El año pasado me tocó pasar la novela de la computadora a la laptop y me senté a trabajar, y al finalizarla sentí de entrada que lo había logrado, y hasta me atreví a anunciarlo a los cuatro vientos con mucha alegría, pero la decepción volvió a tocar a mi puerta cuando en diciembre me acerqué con cierta curiosidad a releerla, y me volvió a hacer ruido: de nuevo no estaba satisfecho con lo que leía y volví a reescribirla, y al llegar al punto final cerré el archivo y hasta el momento lo tengo en cuarentena, estoy dejando que se enfríe, para que cuando lo abra de nuevo la vea con la mirada de quien se acerca a un texto ajeno.

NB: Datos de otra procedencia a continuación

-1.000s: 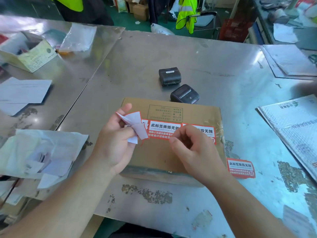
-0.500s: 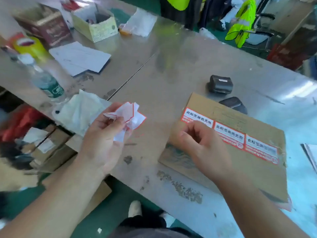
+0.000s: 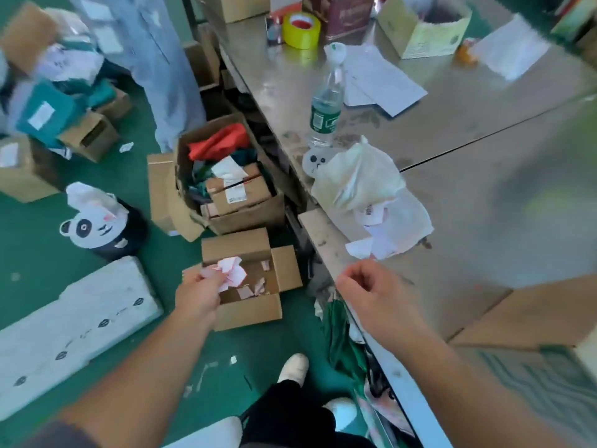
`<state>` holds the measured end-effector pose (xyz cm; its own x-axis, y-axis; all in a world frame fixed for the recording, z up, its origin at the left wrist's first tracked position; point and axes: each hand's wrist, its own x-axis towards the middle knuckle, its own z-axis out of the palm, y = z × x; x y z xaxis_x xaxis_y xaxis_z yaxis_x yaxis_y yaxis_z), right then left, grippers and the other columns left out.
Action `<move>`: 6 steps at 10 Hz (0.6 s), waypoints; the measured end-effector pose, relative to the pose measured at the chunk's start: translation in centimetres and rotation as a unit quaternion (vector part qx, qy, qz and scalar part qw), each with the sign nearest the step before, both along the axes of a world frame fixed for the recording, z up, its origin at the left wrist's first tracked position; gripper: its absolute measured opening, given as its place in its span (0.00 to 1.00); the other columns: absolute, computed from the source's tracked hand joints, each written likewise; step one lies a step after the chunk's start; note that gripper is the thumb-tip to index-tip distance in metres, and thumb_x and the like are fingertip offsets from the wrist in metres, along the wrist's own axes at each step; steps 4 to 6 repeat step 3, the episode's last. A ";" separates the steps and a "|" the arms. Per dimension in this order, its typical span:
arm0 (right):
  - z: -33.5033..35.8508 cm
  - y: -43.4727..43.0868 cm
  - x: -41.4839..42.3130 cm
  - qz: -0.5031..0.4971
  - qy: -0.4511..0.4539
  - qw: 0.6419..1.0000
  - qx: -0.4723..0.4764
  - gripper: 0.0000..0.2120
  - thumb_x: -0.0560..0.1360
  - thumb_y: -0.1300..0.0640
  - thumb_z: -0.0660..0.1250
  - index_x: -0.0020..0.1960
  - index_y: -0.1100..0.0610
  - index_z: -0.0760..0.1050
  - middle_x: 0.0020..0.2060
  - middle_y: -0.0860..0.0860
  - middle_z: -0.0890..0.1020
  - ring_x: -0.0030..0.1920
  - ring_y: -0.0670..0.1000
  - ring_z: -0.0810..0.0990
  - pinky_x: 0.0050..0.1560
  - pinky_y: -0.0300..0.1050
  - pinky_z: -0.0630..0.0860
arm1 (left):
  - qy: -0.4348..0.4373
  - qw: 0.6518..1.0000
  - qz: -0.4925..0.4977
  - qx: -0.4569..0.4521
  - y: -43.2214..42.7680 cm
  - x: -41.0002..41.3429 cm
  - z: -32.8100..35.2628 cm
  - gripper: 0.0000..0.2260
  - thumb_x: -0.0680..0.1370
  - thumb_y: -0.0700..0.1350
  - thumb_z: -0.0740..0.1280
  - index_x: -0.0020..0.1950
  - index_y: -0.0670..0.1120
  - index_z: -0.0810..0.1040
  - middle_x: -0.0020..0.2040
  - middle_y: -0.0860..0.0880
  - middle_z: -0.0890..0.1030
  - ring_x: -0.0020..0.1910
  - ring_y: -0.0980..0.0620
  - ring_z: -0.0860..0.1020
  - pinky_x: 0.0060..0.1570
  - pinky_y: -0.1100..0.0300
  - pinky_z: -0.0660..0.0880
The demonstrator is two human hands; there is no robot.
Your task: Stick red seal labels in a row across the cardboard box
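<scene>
Two bare hands in view. Left hand [image 3: 198, 291], fingers pinched on crumpled white-and-red label backing paper [image 3: 231, 273], held off the table edge, above small open brown cardboard scrap box [image 3: 248, 279] on green floor [image 3: 42, 240]. Right hand [image 3: 371, 286], loosely curled, empty, over near edge of steel table [image 3: 484, 195]. Tan cardboard box [image 3: 529, 315], corner only, just right of right hand; its red seal labels out of sight. Ahead of right hand: crumpled white plastic bag [image 3: 361, 185], clear water bottle [image 3: 326, 105] near table edge. Bare tabletop between bag and box. Floor left of left hand crowded with cartons.
</scene>
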<state>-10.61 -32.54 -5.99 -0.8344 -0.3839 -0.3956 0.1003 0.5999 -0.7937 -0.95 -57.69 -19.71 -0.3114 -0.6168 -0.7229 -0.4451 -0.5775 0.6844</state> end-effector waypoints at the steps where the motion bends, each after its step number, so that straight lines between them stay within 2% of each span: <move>1: -2.3 -2.7 -0.4 0.009 -0.046 0.998 0.036 0.07 0.76 0.52 0.65 0.38 0.50 0.74 0.28 0.44 0.74 0.28 0.44 0.71 0.32 0.39 0.68 | -0.081 0.996 0.015 0.014 -2.9 -0.8 -4.2 0.11 0.66 0.41 0.74 0.47 0.42 0.83 0.44 0.47 0.84 0.37 0.50 0.80 0.33 0.63 0.70; 2: -4.0 -4.6 -0.8 0.013 -0.072 0.995 0.063 0.08 0.76 0.52 0.64 0.39 0.51 0.74 0.31 0.46 0.75 0.28 0.44 0.70 0.26 0.33 0.65 | -0.109 0.993 0.009 0.053 -5.1 -2.3 -7.2 0.15 0.75 0.41 0.68 0.60 0.38 0.78 0.42 0.45 0.76 0.38 0.48 0.75 0.35 0.60 0.73; 3: -4.6 -5.2 -0.8 -0.008 -0.093 0.994 0.064 0.08 0.77 0.52 0.64 0.40 0.52 0.74 0.33 0.47 0.76 0.33 0.47 0.73 0.29 0.35 0.67 | -0.110 0.989 0.035 0.092 -6.3 -3.1 -9.0 0.20 0.78 0.43 0.63 0.70 0.39 0.70 0.53 0.43 0.77 0.50 0.47 0.72 0.58 0.51 0.74; 6: -4.6 -5.2 -0.8 -0.008 -0.093 0.994 0.064 0.08 0.77 0.52 0.64 0.40 0.52 0.74 0.33 0.47 0.76 0.33 0.47 0.73 0.29 0.35 0.67 | -0.110 0.989 0.035 0.092 -6.3 -3.1 -9.0 0.20 0.78 0.43 0.63 0.70 0.39 0.70 0.53 0.43 0.77 0.50 0.47 0.72 0.58 0.51 0.74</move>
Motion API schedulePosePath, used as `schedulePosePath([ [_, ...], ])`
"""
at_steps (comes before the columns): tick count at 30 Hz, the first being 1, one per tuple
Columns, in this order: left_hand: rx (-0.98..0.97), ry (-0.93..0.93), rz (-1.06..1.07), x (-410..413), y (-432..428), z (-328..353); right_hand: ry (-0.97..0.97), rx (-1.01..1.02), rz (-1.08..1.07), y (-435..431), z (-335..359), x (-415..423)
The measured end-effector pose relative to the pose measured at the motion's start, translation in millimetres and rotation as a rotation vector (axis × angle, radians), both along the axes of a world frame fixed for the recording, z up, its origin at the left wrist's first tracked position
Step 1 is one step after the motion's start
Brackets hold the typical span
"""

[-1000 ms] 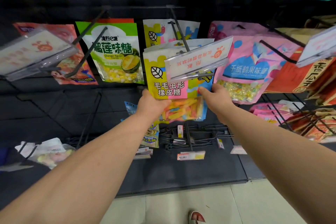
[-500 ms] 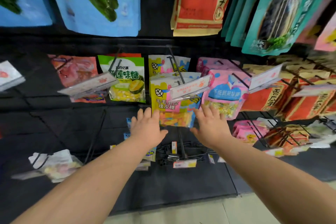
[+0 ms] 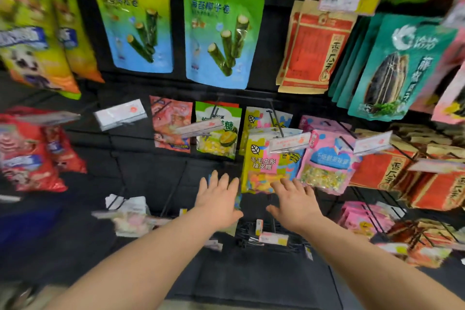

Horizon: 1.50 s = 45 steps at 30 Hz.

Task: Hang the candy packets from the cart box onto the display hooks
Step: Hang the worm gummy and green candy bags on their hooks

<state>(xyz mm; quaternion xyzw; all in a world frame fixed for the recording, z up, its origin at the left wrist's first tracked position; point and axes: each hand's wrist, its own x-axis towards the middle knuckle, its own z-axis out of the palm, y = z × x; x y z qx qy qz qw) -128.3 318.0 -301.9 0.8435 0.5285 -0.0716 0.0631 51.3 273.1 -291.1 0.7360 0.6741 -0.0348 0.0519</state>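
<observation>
Both hands are empty, with the fingers spread apart: the left hand (image 3: 218, 197) and the right hand (image 3: 295, 202) float just below the yellow candy packet (image 3: 261, 162), and neither one holds it. The packet hangs on a display hook (image 3: 275, 116), behind a white price tag (image 3: 289, 144) at the hook's front end. It seems the packet is now placed, so the hands do not need to hold anything. A pink packet (image 3: 327, 161) hangs just beside it on the right, almost touching, and a green packet (image 3: 217, 131) hangs near on the left. So the sides are tight, and the hands have free room mostly downward and back toward the person. Below the hands some bare hooks (image 3: 266, 234) stick out with small tags, and a sleeve or wrist could catch on their ends. The cart box is not visible here.
</observation>
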Motion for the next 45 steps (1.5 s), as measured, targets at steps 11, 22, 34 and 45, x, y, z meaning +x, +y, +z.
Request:
schedulePosePath([
  [11,0.001,-0.020,0.305,-45.6,-77.6,1.8,0.047,-0.036,0.231,-50.7,-0.3,-20.0],
  [22,-0.052,0.058,0.556,-95.4,-190.8,-18.4,0.070,-0.140,0.461,-102.5,-18.0,-68.9],
  [34,-0.010,0.003,0.820,-250.3,-260.9,-14.1,-0.013,-0.101,0.750,-116.4,2.2,-235.3],
  [45,0.000,0.058,1.019,-479.9,-340.9,-8.3,0.030,-0.143,1.017,-158.3,0.6,-497.2],
])
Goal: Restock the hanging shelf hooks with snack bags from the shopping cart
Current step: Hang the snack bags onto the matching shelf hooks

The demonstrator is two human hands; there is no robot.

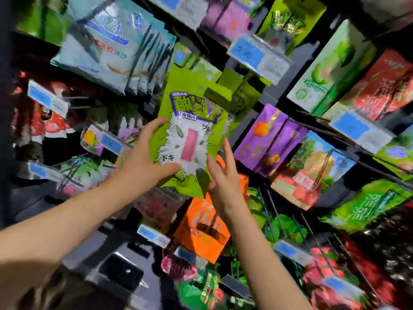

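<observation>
A lime-green snack bag with purple lettering and a pink strip is held up against the hanging display. My left hand grips its lower left edge, thumb across the front. My right hand is at the bag's lower right corner with fingers straight, touching the edge. More green bags of the same kind hang just behind its top. The hook itself is hidden behind the bag. The shopping cart is out of view.
Rows of hanging bags surround it: pale blue bags upper left, a purple bag right, an orange bag just below my hands. Blue price tags stick out on hook ends. The picture is motion-blurred.
</observation>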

Ya son casi cuarenta años de escritura de mi Bendición final, y aún no me doy por vencido.

Como podrán notarlo, ser escritor no es tarea sencilla, exige de nosotros cientos de horas de trabajo que podríamos invertirlas en otras cosas: viajar, disfrutar del paisaje, ver programas de televisión, pasear, rascarnos la barriga o tirarnos en una cama a solamente descifrar las imágenes que se forman en el techo con la humedad, pero no, eso para nosotros es casi un sacrilegio, y ese “algo” interior, que no sabemos nombrar, nos empuja a levantarnos, a abrir la máquina y buscar el viejo archivo para seguir en lo que estábamos, o abrir uno nuevo, incluso en los días que como hoy, domingo, escribo este artículo que ustedes leerán ocho días después, porque escribir es sobre todo disciplina, es saber que alguien espera nuestra voz convertida en caracteres, en frases, en oraciones y en párrafos, y que algo le dirá, tocará algunas fibras y nervios, y tal vez otro lo pasará inadvertido, o con cara de fastidio y de asco seguirá de largo, como quien ve un escupitajo sanguinolento en medio del camino.

Ser escritor es, sin más, una forma de vida, es que todo gire alrededor del texto escrito o el texto por escribir, es despertarse en plena madrugada y turulato prender la luz, buscar la libreta y el lápiz, y en medio de la más absoluta soledad, escribir aquello que te llegó en el sueño y sabes que es ya, o nunca, porque al amanecer ya no lo recordarás, y que te parece fabuloso y original en ese instante, y al día siguiente te ríes de los jeroglíficos que escribiste y no entiendes ni papa de lo que está en el papel, y haces una mueca de fastidio, porque no te queda otra opción: es parte del oficio, es lo que corresponde cuando estás sumergido en lo que te gusta y sientes con ingenuidad que todo aquello hará mejor a este pérfido mundo, pero pasa el tiempo y sabes que no será así: o te forras en billetes pegando un libro que se convierta en una necesidad del momento, o serás in perpetuum el mismo soñador de niño: cuando lanzabas tus barcos de papel al riachuelo que se formaba con la lluvia frente a la ventana, creyendo que llegarían alegres e incólumes a un hipotético destino.